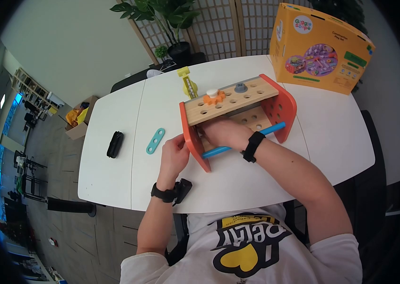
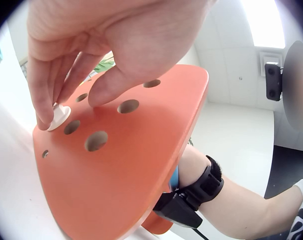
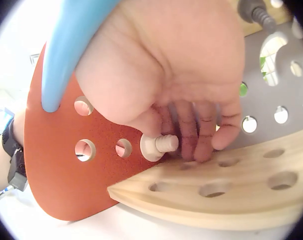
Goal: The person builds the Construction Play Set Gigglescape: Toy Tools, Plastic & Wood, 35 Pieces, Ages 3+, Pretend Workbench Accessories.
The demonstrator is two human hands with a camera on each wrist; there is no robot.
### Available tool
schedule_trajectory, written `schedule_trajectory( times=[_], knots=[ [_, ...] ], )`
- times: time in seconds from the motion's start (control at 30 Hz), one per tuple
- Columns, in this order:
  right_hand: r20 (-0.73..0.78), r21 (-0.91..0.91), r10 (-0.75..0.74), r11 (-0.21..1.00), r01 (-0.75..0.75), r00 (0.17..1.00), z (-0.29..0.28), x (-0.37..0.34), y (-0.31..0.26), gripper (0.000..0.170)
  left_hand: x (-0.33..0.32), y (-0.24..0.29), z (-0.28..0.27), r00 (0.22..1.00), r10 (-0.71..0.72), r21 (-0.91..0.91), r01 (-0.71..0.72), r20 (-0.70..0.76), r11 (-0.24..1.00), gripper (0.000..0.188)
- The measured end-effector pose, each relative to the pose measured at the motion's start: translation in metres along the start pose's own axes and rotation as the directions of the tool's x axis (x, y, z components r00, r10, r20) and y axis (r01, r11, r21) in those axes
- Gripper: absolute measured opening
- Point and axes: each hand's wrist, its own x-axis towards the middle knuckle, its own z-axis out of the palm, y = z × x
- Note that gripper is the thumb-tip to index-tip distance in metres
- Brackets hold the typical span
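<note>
A toy workbench with orange-red side panels and wooden pegboards stands on the table. My left hand is at the outer face of its left panel. In the left wrist view, the fingertips grip the round head of a white bolt, and the thumb rests on the panel. My right hand reaches inside under the top board, which partly hides it in the head view. Its thumb and curled fingers are at a white nut on the bolt's threaded end, close above the lower wooden board.
A blue rod spans the workbench front. An orange gear and a grey screw sit on the top board. Nearby are a teal strip, black case, yellow tool and large yellow box.
</note>
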Motion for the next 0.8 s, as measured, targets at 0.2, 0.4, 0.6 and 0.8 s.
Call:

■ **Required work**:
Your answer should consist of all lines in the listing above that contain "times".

■ **Solved exercise**:
schedule_trajectory, written `schedule_trajectory( times=[_], knots=[ [_, ...] ], )`
- times: time in seconds from the motion's start (control at 30 Hz), one per tuple

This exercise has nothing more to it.